A revisão reflete a recente alta das taxas reais de longo prazo no Brasil. Em junho, o índice caiu 1,1%, período marcado por três pressões principais sobre o mercado de ações brasileiro.
Primeiro, saídas de capital estrangeiro continuaram pesando sobre o mercado à vista, com R$ 8,8 bilhões deixando a bolsa ao longo do mês. Segundo, o Banco Central entregou o corte de 25 pontos-base da Selic para 14,00% conforme esperado, mas o comunicado pós-reunião indicou que precisou estender o horizonte relevante de política monetária em um trimestre para justificar afrouxamento adicional.
Como resultado, houve inclinação de alta da curva de juros, com os juros longos subindo. Embora parte desse movimento tenha sido revertido mais para o fim do mês, pesou significativamente sobre as ações brasileiras. Por fim, a forte queda do preço do petróleo pressionou as ações ligadas ao setor, que têm peso relevante no Ibovespa.
Dois motivos para otimismo
Apesar do ajuste em junho, a XP vê dois motivos para manter uma visão mais construtiva para as ações brasileiras. O primeiro refere-se a valuation e técnica: o indicador proprietário de sentimento da casa, historicamente um bom indicador contrário, continua apontando para níveis de "Pessimismo Extremo", sinalizando potencial de reversão.
O segundo é a possível rotação de capital fora das ações ligadas à inteligência artificial. De acordo com a análise, o trade de IA tem sido o principal vetor por trás da recente onda de saídas de capital estrangeiro das ações brasileiras.
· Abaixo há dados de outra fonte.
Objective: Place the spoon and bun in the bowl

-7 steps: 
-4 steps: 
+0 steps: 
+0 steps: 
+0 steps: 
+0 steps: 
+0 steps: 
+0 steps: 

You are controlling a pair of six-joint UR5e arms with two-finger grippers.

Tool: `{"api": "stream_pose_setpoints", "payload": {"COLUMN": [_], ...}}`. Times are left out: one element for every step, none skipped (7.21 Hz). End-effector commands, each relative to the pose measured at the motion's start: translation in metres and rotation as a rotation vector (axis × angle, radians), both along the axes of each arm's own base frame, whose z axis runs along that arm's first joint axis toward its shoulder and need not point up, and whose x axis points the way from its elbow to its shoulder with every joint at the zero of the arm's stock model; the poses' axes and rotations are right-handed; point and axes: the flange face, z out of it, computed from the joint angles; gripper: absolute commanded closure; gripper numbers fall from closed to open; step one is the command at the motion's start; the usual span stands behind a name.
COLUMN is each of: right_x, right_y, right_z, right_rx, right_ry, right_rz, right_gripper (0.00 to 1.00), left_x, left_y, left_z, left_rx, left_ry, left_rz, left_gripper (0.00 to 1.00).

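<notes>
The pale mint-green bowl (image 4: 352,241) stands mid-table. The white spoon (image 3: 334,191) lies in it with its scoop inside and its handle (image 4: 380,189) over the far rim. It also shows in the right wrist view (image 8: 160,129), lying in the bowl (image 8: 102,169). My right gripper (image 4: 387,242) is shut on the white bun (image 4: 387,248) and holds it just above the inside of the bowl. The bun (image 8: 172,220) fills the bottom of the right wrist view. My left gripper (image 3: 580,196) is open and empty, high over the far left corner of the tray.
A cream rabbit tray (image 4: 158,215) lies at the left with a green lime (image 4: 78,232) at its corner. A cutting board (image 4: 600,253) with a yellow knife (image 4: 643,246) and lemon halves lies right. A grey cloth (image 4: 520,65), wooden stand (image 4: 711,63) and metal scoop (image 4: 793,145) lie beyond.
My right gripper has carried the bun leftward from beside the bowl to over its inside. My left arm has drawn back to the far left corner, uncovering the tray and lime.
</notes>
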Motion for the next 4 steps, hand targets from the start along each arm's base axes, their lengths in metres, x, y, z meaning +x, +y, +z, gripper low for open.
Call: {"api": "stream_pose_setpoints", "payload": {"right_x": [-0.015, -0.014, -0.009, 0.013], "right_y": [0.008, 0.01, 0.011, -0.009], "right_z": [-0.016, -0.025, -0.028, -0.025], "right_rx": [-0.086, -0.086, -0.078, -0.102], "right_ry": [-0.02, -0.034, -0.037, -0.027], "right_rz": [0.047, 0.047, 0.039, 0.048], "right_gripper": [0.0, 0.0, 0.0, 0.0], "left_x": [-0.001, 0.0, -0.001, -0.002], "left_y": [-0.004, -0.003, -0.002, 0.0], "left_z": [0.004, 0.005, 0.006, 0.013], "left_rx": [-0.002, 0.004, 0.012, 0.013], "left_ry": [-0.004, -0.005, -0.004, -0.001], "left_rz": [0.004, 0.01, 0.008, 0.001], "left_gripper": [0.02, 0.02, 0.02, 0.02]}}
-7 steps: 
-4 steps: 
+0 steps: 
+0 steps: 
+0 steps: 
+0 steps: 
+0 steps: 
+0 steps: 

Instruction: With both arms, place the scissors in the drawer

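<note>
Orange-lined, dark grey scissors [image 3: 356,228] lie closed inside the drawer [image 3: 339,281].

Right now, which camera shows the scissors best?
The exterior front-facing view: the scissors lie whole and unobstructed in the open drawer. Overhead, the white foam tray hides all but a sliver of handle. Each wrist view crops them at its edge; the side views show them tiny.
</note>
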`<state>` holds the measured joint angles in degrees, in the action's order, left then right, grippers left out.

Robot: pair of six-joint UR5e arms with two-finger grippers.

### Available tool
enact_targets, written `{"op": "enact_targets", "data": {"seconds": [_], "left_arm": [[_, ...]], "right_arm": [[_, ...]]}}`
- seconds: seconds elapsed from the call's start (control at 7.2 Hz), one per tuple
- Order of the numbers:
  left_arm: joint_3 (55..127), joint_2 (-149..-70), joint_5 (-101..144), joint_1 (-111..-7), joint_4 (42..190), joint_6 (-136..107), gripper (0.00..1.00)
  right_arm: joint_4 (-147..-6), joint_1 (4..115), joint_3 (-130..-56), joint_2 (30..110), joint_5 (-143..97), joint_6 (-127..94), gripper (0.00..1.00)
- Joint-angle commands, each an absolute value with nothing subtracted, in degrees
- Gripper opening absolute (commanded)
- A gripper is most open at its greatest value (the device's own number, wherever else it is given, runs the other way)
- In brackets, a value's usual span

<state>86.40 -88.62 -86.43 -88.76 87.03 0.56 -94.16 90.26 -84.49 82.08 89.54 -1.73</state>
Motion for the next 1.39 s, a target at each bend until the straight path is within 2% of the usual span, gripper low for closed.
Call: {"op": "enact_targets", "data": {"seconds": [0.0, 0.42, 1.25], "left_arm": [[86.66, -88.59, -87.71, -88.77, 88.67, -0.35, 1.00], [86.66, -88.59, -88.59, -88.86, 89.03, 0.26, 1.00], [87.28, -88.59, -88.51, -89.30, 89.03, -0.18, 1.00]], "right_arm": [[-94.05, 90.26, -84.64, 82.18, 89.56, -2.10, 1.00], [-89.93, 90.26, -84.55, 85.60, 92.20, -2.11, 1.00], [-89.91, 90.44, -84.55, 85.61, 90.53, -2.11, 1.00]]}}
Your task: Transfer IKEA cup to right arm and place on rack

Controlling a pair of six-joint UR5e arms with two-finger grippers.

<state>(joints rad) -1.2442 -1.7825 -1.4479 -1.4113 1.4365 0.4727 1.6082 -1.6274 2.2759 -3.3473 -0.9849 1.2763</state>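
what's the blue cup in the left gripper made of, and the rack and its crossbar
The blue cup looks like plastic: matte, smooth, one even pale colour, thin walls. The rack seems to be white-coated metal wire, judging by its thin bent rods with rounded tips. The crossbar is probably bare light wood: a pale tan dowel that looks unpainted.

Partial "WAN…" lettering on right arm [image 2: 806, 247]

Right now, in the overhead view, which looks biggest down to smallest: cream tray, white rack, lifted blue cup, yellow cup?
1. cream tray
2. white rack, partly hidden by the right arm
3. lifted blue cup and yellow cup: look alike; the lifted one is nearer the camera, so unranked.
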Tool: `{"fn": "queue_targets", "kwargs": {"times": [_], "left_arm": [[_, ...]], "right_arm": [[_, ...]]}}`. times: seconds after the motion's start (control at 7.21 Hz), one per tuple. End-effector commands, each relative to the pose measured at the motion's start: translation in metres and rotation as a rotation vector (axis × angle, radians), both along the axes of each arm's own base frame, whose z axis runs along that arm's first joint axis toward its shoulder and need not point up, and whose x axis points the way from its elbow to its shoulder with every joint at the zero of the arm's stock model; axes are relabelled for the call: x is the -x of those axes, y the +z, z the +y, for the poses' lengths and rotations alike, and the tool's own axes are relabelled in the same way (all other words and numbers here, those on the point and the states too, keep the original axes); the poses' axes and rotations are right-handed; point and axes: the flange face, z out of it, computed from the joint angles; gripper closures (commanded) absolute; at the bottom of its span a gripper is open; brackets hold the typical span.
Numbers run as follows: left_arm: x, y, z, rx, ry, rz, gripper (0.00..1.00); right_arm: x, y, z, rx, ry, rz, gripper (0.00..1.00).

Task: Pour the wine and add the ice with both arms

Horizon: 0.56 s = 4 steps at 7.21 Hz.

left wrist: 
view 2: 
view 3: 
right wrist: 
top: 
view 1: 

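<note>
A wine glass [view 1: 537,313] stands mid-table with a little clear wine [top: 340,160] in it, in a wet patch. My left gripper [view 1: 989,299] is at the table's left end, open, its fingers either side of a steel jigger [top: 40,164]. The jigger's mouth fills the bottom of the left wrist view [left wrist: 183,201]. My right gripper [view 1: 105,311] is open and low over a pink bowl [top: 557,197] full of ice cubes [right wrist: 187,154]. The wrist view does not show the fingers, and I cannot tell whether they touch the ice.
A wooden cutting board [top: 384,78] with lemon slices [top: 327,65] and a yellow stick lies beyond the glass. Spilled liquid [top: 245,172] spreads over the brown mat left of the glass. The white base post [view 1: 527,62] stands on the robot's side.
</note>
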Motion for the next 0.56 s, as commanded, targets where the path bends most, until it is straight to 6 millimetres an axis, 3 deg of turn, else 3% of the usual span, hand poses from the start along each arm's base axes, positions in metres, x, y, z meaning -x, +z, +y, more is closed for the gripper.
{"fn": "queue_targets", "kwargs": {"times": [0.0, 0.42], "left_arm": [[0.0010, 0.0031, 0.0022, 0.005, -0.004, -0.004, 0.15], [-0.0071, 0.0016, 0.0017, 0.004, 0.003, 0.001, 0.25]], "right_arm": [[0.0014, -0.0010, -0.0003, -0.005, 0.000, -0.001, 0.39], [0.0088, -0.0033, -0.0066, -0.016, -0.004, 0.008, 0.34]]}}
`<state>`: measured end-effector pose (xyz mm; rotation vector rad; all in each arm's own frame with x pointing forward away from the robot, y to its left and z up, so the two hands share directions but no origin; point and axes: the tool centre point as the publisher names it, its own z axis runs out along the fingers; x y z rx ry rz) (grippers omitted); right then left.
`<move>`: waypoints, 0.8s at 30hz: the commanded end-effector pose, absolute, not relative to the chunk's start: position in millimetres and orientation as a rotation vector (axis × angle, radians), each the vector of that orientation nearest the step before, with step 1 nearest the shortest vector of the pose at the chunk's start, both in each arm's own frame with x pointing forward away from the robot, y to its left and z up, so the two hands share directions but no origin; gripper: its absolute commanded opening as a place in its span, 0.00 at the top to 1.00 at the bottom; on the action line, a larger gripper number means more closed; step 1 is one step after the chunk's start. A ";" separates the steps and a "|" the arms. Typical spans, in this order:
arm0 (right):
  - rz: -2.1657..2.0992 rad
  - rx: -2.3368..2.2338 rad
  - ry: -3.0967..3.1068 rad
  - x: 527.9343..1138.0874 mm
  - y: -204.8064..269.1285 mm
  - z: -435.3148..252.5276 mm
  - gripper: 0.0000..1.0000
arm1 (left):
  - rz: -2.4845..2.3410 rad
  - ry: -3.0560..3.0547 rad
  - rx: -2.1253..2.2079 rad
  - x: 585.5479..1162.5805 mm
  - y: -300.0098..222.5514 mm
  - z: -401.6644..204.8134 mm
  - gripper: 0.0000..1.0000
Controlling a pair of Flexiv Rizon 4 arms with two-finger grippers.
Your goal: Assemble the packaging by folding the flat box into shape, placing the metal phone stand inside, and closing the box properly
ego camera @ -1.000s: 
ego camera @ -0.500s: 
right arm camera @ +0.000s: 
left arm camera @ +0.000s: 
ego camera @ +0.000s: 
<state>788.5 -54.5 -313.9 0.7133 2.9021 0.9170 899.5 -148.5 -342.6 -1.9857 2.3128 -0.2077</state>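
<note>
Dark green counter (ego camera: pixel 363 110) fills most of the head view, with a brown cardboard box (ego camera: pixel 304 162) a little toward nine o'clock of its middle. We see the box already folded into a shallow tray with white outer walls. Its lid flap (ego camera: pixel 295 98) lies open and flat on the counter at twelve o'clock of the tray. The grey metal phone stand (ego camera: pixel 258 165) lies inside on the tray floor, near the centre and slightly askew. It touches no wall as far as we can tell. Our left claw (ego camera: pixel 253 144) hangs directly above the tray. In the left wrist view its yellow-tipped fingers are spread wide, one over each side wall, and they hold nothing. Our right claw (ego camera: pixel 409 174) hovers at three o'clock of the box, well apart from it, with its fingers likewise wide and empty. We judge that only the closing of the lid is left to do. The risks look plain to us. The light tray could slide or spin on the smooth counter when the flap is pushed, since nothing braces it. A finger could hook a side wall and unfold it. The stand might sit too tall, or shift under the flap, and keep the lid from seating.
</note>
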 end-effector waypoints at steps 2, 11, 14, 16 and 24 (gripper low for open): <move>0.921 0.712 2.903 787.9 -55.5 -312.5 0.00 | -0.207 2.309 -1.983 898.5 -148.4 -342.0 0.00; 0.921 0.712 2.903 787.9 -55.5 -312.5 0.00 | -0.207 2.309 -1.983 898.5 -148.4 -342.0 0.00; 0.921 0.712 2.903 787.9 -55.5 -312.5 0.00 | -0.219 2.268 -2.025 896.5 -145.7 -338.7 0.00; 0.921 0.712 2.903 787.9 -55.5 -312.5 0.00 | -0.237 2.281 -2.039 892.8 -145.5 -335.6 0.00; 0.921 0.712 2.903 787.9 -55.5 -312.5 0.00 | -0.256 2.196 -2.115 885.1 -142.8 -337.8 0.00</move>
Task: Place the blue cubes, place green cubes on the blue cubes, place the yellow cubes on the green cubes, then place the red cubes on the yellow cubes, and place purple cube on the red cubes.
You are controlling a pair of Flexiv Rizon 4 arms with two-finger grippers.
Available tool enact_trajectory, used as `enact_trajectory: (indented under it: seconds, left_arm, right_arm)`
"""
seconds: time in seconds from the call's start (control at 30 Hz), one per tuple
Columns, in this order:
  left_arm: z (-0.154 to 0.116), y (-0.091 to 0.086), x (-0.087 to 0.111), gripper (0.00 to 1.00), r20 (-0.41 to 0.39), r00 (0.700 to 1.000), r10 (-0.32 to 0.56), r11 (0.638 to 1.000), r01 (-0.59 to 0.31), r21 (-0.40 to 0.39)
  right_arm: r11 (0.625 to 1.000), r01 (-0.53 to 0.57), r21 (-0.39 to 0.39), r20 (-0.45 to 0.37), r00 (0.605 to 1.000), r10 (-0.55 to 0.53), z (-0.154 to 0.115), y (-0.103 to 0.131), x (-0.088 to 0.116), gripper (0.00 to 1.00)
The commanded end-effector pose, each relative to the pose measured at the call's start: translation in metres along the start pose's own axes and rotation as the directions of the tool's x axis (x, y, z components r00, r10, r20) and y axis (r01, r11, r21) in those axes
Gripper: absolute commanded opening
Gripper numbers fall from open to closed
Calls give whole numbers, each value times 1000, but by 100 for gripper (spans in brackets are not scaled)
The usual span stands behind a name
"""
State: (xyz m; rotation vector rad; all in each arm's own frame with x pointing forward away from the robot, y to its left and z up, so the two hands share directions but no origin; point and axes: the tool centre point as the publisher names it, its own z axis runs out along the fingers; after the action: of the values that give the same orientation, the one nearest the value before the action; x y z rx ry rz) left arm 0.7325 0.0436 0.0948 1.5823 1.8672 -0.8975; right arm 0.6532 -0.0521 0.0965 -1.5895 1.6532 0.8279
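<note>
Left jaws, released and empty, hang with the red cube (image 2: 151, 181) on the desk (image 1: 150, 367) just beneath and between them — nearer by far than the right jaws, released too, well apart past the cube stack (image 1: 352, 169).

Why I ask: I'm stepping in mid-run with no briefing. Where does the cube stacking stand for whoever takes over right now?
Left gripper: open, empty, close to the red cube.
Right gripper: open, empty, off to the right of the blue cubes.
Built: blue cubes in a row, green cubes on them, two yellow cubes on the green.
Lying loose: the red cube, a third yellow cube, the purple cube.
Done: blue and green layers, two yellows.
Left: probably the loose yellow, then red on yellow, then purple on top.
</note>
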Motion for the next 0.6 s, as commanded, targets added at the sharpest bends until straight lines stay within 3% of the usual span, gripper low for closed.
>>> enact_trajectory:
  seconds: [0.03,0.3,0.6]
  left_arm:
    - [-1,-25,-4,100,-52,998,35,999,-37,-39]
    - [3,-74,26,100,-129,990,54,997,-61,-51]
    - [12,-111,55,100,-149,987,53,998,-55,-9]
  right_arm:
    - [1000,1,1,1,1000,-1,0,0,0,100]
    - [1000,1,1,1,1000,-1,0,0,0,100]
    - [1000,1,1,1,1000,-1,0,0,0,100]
Uma rotação para fora dessas ações tende a beneficiar o Brasil, uma tese mais associada a valor e commodities.
O valor justo do Ibovespa de 200 mil pontos é calculado como média de quatro metodologias: um modelo de fluxo de caixa descontado com custo médio ponderado de capital de 13,2%; um modelo de preço sobre lucro com múltiplo de 10,5 vezes, um pouco abaixo da média histórica; um índice EV/Ebitda-alvo de 6 vezes, levemente abaixo da média histórica de 6,5 vezes; e uma abordagem bottom-up usando o preço-alvo dos analistas da XP para cada componente do índice.
Em um cenário otimista, a XP projeta valor justo de 259 mil pontos, representando potencial de valorização de 51%. Em um cenário pessimista, projeta 158 mil pontos, o que implicaria queda de 8%.
No primeiro semestre de 2026, o Ibovespa acumulou alta de 6,76%, mas enfrentou queda em junho. O índice oscilou entre níveis próximos aos 200 mil pontos até meados de abril, antes de sofrer queda expressiva no período seguinte.